WORK TO COMPLETE:
Carry none of the pictures over; write out the complete data exactly.

───── DATASET CONTENT ─────

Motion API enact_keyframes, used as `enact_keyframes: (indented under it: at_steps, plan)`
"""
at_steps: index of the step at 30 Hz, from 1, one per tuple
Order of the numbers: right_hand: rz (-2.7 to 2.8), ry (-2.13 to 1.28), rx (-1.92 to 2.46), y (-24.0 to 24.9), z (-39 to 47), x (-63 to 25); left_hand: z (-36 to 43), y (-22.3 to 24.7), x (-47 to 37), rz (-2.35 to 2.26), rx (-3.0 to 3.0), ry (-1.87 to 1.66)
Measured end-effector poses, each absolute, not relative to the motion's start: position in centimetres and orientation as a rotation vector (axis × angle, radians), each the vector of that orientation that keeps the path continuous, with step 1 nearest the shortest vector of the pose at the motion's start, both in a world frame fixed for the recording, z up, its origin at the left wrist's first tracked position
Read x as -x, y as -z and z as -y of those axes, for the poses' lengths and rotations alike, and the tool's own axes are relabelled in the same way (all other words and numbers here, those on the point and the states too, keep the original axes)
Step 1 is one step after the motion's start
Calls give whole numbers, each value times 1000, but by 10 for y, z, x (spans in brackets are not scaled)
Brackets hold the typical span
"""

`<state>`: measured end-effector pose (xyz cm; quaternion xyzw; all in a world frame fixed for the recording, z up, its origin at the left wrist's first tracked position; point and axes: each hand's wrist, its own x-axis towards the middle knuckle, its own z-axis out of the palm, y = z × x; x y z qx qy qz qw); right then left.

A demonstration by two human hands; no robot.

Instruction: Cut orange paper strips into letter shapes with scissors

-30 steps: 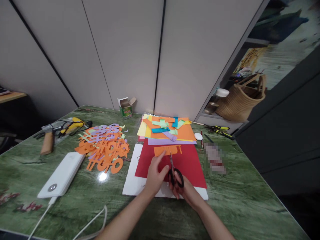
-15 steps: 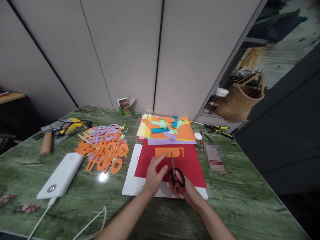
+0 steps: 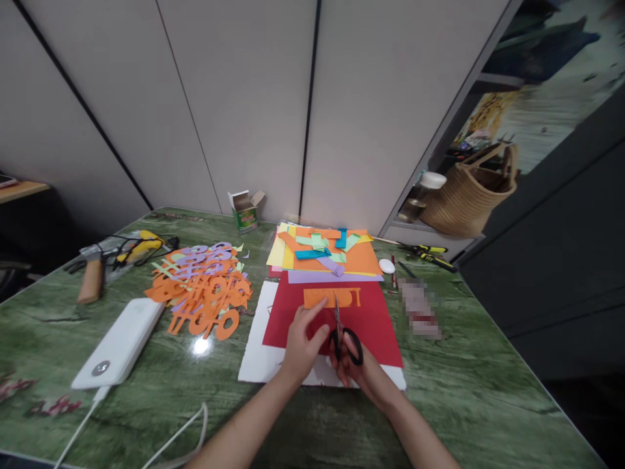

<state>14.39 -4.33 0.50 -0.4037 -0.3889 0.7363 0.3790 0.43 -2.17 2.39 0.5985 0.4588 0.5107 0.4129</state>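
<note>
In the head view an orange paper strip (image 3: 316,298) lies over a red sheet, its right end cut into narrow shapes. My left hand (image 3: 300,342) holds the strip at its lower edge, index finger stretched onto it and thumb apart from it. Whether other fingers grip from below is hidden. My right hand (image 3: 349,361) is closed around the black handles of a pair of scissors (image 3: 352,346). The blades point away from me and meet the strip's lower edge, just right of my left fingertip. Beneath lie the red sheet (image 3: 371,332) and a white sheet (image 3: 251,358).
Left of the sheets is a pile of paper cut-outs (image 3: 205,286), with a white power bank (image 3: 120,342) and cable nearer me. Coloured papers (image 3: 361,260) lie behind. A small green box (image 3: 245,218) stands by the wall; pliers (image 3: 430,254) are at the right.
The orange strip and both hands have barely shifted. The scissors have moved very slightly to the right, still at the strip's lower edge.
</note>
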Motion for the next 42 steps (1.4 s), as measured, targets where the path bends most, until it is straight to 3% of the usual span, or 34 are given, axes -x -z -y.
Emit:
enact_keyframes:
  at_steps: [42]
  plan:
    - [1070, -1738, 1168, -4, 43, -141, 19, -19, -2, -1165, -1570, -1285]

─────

YOUR RESPONSE:
Motion API enact_keyframes, used as `enact_keyframes: (indented under it: at_steps, plan)`
"""
at_steps: index of the step at 30 Hz, from 1, one per tuple
Order of the numbers: right_hand: rz (-2.7 to 2.8), ry (-2.13 to 1.28), rx (-1.92 to 2.46), y (-24.0 to 24.9), z (-39 to 47), x (-63 to 25); left_hand: z (-36 to 43), y (-22.3 to 24.7), x (-47 to 37), rz (-2.35 to 2.26), rx (-3.0 to 3.0), ry (-1.87 to 1.66)
Measured end-effector poses, each absolute, not relative to the motion's start: position in centimetres and orientation as a rotation vector (axis × angle, radians), each the vector of that orientation that keeps the path continuous, with step 1 nearest the shortest vector of the pose at the motion's start, both in a world frame fixed for the recording, z up, its origin at the left wrist's first tracked position
Read x as -x, y as -z and z as -y of those axes, for the poses' lengths and rotations alike, and the tool's own axes are relabelled in the same way (all other words and numbers here, those on the point and the states too, keep the original axes)
Step 1 is one step after the motion's start
Calls give whole numbers, each value times 1000, but by 10 for y, z, x (spans in brackets are not scaled)
Brackets hold the typical span
"""

`<state>`: measured end-effector pose (xyz cm; quaternion xyzw; all in a world frame fixed for the recording, z up, its origin at the left wrist's first tracked position; point and axes: each hand's wrist, its own x-axis towards the middle knuckle, its own z-axis out of the palm, y = z × x; x y z qx qy qz qw); right then left.

A demonstration by two human hands; no robot.

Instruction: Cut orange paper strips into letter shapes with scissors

-30 steps: 
-15 steps: 
+0 steps: 

<state>14.39 -4.33 0.50 -0.4037 -0.3889 0.7363 0.3790 0.43 -2.17 2.39 0.5985 0.4588 0.5107 0.4129</state>
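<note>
In the head view an orange paper strip (image 3: 316,298) lies over a red sheet, its right end cut into narrow shapes. My left hand (image 3: 300,342) holds the strip at its lower edge, index finger stretched onto it and thumb apart from it. Whether other fingers grip from below is hidden. My right hand (image 3: 349,361) is closed around the black handles of a pair of scissors (image 3: 352,346). The blades point away from me and meet the strip's lower edge, just right of my left fingertip. Beneath lie the red sheet (image 3: 371,332) and a white sheet (image 3: 251,358).
Left of the sheets is a pile of paper cut-outs (image 3: 205,286), with a white power bank (image 3: 120,342) and cable nearer me. Coloured papers (image 3: 361,260) lie behind. A small green box (image 3: 245,218) stands by the wall; pliers (image 3: 430,254) are at the right.
The orange strip and both hands have barely shifted. The scissors have moved very slightly to the right, still at the strip's lower edge.
</note>
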Motion for the next 42 steps (1.4 s), as measured, targets where the path bends most, until it is straight to 3% of the usual span, or 34 are given, axes -x -z -y.
Emit:
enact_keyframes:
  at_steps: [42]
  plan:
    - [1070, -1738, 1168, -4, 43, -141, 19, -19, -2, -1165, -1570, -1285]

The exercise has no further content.